We owe it to the next generations to come to begin reducing carbon dioxide pollution right now.

Friday, November 14, 2014

The Chief Scores a Huge Win for Climate; but the Beltway Band Plays On

Even good news is treated to a chilly reception by many Republican political leaders.  Witness the reception given to the preliminary announcement by China of emissions reductions pact with the United States.  Various Republican leaders have said various unkind things about President Obama’s historic announcement this past week, none of which dignify a serious response.  Rather they need a fact check.   

Charles Krauthammer himself said of President Obama’s visit: “I think the one item he could negotiate, and I'm serious about this, climate change. That's the one where if we and China could agree it would make a difference. You could shut down every coal mine in Kentucky it won't make a dime's worth of difference. If he gets an agreement with China, which he won't, but that's the one area it would be historic.”  Note Krauthammer's use of the qualifiers "I'm serious about this" and "which he won't." 

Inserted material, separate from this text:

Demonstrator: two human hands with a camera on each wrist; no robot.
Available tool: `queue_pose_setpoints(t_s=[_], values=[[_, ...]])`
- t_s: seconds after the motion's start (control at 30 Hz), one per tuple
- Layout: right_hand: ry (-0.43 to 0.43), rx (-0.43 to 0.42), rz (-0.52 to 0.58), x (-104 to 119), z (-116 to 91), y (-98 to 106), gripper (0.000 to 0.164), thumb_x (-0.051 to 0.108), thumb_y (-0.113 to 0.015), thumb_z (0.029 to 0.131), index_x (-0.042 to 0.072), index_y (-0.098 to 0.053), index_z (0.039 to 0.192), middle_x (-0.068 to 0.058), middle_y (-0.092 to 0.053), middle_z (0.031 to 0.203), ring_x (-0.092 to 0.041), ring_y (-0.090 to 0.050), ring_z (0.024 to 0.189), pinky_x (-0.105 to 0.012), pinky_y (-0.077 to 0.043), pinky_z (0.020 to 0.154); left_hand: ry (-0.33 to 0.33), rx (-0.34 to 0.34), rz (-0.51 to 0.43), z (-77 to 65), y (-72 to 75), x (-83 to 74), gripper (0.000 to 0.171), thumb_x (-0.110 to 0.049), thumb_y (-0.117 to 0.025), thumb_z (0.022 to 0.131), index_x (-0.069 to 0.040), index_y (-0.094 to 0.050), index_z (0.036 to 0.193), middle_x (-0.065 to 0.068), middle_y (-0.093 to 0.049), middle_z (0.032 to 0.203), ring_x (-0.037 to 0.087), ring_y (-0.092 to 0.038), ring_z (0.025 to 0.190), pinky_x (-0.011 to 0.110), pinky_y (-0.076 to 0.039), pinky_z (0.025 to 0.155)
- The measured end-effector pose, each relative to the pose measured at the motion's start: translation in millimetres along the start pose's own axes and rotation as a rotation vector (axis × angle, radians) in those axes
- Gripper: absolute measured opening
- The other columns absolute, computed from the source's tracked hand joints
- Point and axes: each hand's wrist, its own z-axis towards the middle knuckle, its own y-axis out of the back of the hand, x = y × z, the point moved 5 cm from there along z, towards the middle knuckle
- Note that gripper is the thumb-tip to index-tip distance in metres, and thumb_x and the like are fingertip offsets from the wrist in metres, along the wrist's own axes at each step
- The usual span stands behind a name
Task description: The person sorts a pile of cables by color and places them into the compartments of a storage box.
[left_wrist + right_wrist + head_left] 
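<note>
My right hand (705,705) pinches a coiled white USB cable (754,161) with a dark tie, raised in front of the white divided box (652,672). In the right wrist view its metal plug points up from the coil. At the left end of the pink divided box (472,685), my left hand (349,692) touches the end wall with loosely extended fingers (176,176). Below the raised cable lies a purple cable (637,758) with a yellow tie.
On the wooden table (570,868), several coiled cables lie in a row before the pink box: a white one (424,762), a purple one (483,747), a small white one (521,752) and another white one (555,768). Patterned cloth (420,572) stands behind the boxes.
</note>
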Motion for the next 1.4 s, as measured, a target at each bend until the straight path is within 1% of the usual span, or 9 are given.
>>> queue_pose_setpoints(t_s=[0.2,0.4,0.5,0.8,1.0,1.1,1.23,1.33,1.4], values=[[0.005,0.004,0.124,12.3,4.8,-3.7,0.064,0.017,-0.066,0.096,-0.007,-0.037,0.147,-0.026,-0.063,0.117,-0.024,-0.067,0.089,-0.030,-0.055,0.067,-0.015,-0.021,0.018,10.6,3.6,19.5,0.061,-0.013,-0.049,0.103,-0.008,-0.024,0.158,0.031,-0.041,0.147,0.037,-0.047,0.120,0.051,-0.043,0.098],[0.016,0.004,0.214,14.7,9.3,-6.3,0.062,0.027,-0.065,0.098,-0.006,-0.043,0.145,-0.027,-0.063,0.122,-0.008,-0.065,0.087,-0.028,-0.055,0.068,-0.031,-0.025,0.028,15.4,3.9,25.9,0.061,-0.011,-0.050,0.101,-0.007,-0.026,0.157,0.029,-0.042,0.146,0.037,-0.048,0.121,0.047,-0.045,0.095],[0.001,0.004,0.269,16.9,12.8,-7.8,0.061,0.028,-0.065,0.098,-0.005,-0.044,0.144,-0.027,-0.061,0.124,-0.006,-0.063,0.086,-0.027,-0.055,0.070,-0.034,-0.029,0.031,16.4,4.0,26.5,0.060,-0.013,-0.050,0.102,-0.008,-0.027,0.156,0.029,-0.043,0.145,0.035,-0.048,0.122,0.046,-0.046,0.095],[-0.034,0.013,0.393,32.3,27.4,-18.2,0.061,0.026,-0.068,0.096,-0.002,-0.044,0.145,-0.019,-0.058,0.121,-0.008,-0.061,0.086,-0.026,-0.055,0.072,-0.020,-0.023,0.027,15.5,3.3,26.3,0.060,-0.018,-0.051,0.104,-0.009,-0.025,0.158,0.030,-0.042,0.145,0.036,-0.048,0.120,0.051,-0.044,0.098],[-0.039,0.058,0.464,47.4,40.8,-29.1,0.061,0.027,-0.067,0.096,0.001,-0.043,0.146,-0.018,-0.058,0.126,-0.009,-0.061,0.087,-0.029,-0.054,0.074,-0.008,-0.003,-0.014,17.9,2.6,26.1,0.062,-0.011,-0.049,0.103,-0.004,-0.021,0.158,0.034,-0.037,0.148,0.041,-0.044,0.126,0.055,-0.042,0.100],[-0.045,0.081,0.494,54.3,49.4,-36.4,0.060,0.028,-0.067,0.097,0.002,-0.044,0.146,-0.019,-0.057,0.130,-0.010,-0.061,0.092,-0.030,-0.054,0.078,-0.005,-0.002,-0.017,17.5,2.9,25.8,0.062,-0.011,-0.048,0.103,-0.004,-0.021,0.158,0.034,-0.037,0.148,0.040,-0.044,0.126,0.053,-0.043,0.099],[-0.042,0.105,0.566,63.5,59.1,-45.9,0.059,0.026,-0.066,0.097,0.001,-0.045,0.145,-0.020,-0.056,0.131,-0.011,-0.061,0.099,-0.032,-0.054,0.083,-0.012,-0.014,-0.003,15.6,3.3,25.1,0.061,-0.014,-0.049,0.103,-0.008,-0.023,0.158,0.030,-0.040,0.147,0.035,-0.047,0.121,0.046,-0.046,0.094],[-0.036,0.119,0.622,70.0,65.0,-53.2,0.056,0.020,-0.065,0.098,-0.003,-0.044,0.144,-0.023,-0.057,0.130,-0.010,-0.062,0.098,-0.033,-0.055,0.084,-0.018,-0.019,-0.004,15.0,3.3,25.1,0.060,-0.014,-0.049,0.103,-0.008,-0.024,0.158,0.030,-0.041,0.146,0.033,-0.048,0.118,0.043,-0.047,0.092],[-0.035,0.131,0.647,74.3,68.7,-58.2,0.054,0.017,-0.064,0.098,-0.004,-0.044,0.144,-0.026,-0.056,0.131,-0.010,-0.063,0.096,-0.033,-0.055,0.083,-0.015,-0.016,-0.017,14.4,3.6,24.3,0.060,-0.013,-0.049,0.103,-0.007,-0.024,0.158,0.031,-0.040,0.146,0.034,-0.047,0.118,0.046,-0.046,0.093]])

Like Krauthammer, many of President Obama's climate policy critics have been complaining for years that action to reduce carbon pollution is a nonstarter in the United States since the Chinese refuse to do anything about it.  Now President Obama has done what his opponents said he needed to do,  It is clearly miscreant behavior to demand that your opponent take a step and then torpedo that opponent for taking said step.  Such behavior is miscreant because it is mendacious.

I think President Obama’s pledge with China was a profound and defining leadership moment.  Coal energy kills Americans.  Coal energy also kills many more Chinese.  Both countries owe it to coal energy’s victims to chart a different course. Now there are no reasons to wait, only excuses.  Creative conservative approaches are available just as are flexible regulatory approaches.  Now is the hour to act.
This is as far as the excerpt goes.